About this task – Return exactly the span of lines in the following data that opens with the line containing "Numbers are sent" and closes with the line containing "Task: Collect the". Include nothing else.

Dataset extract –
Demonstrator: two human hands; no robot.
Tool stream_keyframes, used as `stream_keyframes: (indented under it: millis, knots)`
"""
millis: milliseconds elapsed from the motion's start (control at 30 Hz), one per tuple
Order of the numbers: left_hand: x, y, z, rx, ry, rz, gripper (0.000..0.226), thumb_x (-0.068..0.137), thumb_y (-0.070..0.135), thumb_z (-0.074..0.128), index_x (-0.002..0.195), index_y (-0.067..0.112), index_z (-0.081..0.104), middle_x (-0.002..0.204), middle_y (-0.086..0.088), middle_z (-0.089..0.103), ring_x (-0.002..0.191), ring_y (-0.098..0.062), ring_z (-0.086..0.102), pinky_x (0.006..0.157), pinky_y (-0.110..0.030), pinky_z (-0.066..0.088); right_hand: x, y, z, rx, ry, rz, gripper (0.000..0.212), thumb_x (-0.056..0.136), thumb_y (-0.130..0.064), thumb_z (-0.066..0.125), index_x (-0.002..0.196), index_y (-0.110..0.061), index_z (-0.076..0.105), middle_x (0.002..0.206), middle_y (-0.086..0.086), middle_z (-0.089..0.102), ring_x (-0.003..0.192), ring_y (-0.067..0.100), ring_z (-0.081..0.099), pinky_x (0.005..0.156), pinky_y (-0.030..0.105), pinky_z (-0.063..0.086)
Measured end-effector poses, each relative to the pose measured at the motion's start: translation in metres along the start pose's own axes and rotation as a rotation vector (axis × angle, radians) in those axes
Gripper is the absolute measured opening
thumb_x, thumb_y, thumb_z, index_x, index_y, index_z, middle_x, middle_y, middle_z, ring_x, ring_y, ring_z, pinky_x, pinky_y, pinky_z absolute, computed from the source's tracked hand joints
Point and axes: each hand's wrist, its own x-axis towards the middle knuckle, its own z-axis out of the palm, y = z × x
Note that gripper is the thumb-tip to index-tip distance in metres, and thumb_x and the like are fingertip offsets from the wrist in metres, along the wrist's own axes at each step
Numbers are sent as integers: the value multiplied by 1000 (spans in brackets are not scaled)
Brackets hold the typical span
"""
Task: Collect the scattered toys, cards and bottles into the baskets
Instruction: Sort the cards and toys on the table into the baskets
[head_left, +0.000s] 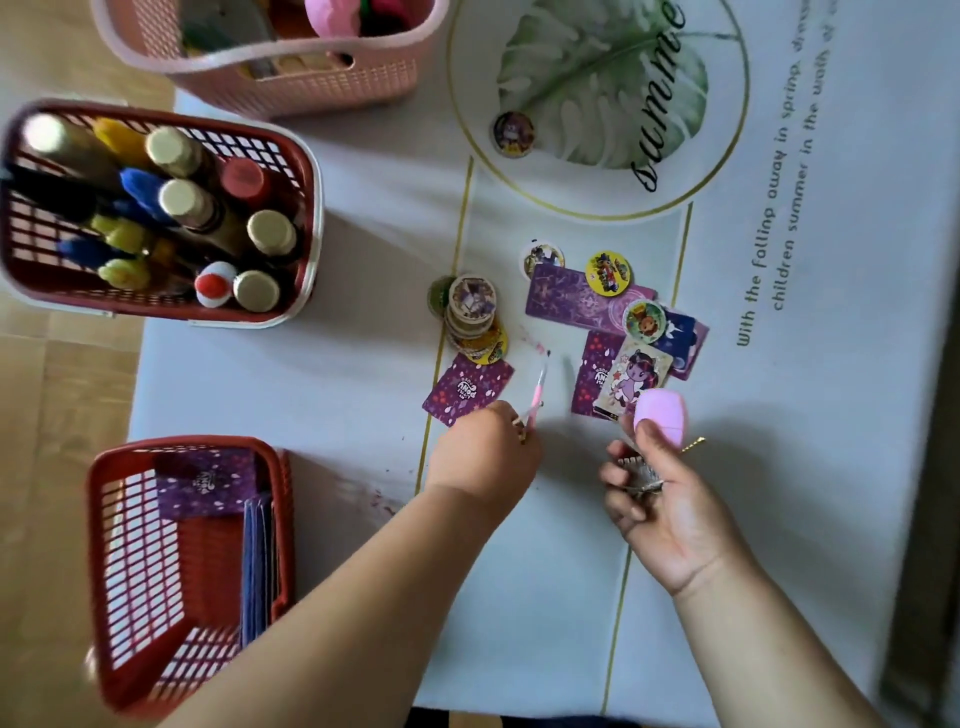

Exercise answer –
Numbers are sent as integers: the value multiplied by 1000 (spans in brackets are not scaled)
Brackets hold the typical span
"""
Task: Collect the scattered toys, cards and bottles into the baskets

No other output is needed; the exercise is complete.